Among the entries below, find the lines with the word "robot" and copy them.

◆ ◆ ◆

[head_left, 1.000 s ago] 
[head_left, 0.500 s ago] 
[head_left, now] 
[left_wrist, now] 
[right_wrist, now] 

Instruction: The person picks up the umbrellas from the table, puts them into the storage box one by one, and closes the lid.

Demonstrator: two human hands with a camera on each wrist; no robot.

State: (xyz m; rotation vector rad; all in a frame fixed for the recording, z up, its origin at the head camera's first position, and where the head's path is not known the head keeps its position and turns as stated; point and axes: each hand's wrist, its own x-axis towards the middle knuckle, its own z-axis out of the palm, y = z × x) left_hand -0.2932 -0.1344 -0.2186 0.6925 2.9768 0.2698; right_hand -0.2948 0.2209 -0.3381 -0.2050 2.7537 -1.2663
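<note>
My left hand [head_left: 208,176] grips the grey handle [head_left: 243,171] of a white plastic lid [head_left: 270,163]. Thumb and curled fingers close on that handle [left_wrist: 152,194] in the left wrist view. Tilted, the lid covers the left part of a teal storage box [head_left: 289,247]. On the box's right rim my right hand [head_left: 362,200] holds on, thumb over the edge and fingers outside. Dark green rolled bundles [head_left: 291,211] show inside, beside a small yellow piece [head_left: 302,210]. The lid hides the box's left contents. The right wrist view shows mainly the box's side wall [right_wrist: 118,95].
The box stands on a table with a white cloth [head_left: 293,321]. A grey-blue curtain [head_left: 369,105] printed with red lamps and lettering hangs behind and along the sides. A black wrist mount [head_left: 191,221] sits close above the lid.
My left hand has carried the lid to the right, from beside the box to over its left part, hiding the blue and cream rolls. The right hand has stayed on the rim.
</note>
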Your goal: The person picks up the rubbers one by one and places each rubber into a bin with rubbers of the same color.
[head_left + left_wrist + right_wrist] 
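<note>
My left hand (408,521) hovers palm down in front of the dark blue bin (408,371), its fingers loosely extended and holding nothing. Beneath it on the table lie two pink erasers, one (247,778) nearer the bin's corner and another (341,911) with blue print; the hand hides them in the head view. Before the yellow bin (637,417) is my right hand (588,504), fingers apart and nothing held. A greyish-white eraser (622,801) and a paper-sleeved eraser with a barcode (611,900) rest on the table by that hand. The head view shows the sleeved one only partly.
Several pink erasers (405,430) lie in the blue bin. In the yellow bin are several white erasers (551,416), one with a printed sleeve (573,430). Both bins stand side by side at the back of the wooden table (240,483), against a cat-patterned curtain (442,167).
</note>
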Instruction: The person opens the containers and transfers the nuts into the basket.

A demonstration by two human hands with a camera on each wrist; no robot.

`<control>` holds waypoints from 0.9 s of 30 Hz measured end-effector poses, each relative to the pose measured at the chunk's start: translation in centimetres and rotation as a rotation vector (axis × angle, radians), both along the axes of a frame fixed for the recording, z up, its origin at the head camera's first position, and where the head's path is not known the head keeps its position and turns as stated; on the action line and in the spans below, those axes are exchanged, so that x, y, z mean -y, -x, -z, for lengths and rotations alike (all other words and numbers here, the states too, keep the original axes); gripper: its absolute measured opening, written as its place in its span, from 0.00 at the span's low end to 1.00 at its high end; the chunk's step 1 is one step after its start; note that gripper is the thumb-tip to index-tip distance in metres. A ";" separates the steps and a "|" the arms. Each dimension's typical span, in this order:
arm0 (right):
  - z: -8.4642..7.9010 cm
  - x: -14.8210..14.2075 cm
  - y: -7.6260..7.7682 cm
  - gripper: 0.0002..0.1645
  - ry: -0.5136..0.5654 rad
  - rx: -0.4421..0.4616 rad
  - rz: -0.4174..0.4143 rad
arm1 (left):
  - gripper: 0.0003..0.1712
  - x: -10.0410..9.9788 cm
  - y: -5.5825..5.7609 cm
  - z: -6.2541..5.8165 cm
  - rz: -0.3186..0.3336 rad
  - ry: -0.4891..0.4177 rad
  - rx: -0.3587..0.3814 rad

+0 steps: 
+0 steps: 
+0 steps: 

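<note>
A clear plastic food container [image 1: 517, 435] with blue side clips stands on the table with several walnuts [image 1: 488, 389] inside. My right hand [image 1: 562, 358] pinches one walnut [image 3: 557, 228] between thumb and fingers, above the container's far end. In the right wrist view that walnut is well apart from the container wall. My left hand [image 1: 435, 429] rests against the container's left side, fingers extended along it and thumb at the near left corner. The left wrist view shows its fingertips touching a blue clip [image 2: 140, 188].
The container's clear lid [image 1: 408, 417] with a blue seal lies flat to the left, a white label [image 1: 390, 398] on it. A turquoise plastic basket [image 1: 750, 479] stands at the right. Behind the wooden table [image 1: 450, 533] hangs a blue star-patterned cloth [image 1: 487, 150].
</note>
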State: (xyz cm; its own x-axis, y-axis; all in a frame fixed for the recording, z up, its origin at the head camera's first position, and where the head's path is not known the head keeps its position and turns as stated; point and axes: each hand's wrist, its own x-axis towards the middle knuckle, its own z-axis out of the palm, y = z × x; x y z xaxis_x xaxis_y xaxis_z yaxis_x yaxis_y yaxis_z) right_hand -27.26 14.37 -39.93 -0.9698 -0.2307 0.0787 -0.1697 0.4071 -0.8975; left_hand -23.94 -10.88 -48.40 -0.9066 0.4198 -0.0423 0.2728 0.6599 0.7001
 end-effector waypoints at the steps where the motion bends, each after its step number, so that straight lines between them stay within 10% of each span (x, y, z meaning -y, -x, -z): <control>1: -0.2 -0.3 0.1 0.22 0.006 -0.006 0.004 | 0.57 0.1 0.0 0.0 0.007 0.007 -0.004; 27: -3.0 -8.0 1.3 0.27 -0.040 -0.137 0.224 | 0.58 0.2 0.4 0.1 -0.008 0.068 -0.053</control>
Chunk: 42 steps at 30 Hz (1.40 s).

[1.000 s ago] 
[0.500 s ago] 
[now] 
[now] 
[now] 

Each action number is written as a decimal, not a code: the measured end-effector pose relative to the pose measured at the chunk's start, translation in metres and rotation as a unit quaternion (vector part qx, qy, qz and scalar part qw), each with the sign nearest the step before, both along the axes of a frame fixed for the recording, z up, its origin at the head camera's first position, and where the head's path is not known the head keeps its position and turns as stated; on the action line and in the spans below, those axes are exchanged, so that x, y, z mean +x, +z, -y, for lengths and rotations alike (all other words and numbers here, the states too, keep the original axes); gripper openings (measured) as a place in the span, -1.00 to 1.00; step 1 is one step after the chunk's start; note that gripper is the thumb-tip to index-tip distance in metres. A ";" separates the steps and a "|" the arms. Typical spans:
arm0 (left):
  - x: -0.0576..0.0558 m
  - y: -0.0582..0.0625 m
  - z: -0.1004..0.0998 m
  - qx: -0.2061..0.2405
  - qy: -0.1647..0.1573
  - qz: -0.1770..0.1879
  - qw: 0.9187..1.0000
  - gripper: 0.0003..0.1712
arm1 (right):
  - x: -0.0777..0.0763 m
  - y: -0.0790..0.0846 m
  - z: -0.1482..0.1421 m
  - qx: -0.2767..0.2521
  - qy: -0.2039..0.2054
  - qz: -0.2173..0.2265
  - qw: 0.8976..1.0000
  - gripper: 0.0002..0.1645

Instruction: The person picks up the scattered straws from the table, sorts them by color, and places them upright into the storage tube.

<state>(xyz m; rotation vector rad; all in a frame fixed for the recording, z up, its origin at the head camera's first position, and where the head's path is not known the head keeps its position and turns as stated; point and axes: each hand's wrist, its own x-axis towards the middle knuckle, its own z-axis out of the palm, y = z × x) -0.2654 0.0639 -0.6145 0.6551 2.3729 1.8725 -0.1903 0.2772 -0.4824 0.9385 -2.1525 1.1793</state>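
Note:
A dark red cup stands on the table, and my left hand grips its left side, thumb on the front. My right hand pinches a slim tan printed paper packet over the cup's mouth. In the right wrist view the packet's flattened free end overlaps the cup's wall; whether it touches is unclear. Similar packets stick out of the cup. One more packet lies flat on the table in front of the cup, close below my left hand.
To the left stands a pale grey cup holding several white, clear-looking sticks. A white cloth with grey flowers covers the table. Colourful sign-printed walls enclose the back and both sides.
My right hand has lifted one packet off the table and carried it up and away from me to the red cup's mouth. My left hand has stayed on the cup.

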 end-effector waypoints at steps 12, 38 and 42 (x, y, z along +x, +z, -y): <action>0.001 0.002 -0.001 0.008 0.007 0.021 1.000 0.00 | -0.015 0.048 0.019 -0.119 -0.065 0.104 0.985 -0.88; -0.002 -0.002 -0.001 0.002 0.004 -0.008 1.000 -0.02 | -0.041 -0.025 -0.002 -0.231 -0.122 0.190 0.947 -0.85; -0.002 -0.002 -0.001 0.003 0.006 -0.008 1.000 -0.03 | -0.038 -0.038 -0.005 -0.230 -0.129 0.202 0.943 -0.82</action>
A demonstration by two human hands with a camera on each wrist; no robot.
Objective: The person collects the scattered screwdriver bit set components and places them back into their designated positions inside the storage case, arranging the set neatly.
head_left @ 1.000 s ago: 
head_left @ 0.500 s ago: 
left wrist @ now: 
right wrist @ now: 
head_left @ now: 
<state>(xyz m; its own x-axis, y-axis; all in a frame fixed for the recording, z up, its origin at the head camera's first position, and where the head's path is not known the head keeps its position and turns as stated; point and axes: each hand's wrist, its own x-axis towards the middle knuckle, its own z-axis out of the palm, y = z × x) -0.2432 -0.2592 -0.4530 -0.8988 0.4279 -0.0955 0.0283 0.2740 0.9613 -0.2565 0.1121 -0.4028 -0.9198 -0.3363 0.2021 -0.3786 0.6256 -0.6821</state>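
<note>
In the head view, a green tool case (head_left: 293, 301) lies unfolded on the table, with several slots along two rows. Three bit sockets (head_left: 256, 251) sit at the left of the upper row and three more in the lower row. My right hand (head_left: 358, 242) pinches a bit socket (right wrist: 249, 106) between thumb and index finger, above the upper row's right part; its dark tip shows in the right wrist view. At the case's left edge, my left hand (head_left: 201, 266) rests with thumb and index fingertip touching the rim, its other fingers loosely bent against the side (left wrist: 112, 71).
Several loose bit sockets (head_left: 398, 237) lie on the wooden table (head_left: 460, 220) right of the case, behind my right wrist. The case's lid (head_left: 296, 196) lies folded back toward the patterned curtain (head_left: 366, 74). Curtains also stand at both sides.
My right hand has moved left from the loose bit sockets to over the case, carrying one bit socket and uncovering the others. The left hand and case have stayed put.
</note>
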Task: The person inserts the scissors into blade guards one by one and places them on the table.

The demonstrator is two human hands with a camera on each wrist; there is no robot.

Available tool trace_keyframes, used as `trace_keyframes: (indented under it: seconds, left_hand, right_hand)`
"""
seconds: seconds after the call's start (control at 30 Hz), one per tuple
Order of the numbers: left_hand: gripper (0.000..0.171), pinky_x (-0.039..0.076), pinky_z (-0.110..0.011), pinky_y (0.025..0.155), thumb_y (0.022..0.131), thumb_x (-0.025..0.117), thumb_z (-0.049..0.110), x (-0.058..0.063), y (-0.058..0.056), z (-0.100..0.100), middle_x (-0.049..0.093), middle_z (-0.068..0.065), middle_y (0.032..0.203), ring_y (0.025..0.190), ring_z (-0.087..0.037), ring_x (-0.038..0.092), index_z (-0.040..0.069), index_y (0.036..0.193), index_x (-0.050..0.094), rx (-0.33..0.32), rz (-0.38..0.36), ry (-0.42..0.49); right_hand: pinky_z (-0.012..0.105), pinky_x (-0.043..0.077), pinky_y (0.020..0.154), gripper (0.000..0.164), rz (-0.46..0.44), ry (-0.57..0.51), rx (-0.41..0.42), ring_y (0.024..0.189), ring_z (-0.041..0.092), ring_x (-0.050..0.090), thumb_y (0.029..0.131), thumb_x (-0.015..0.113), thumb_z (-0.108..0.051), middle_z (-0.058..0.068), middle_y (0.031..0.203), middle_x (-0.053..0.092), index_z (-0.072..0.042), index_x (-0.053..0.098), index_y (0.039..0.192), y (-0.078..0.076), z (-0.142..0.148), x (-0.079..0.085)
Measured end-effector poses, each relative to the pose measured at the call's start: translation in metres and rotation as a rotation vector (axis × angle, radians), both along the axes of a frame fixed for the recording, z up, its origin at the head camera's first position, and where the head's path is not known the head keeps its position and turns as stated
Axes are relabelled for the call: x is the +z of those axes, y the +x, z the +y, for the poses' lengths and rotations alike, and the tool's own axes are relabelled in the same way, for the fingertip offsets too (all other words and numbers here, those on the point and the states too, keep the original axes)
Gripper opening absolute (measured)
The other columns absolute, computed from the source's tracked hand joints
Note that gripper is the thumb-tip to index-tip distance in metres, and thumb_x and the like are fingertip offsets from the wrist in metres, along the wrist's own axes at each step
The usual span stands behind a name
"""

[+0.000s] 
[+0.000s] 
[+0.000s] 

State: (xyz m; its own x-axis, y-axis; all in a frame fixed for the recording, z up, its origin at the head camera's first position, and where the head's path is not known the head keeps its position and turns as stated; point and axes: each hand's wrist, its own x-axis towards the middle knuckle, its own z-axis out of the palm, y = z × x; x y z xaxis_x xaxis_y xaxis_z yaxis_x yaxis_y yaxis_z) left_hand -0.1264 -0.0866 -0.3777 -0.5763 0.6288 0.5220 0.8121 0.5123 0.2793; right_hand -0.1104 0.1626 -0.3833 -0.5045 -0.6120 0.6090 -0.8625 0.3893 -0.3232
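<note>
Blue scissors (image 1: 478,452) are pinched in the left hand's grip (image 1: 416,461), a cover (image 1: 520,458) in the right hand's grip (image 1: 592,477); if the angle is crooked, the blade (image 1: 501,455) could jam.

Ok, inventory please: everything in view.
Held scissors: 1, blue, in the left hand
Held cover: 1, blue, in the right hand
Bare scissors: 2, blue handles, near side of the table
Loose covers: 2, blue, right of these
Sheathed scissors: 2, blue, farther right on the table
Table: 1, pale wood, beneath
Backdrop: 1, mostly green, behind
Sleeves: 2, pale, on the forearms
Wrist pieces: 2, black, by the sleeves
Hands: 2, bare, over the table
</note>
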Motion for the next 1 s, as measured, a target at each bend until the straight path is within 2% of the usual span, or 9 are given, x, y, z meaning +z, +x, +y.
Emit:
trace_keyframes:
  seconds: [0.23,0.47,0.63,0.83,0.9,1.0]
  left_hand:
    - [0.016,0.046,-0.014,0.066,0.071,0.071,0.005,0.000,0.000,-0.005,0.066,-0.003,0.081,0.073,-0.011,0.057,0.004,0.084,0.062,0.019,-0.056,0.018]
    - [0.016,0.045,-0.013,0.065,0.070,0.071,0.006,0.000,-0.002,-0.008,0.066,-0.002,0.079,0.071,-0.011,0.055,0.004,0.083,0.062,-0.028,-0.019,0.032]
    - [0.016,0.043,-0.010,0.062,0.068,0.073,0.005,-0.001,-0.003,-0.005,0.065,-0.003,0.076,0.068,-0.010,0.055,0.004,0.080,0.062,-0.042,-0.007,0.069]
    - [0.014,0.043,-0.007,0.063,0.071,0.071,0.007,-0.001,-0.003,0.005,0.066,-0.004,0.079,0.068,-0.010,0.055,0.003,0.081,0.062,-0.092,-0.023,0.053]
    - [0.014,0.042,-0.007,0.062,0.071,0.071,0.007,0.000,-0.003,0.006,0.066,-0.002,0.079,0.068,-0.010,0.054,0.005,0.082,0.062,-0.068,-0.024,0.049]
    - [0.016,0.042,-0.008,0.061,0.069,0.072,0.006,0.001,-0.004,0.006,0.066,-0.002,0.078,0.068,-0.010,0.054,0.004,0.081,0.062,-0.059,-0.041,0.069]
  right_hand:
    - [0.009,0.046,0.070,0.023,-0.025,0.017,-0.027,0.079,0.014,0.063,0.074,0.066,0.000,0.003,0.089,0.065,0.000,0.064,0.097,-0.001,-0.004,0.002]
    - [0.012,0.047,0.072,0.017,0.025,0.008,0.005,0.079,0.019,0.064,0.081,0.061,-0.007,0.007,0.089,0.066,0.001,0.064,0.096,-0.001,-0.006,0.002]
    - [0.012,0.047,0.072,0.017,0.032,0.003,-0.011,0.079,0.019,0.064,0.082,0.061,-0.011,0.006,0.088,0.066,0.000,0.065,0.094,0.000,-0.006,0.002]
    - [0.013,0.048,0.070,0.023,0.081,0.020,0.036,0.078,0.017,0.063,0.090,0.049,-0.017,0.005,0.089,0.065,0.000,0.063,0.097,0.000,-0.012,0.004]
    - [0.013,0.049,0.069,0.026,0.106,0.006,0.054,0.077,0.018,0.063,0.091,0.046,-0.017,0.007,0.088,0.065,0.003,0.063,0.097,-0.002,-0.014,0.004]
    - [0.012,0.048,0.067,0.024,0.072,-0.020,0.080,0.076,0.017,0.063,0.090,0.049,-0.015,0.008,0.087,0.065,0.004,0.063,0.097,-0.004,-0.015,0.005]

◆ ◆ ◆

YOUR SOLUTION
Demonstrator: two human hands with a camera on each wrist; no robot.
A demonstration by two human hands with a camera on each wrist; no robot.
A demonstration by two human hands with a camera on each wrist; no robot.
The demonstrator is two human hands with a camera on each wrist; there is no robot.

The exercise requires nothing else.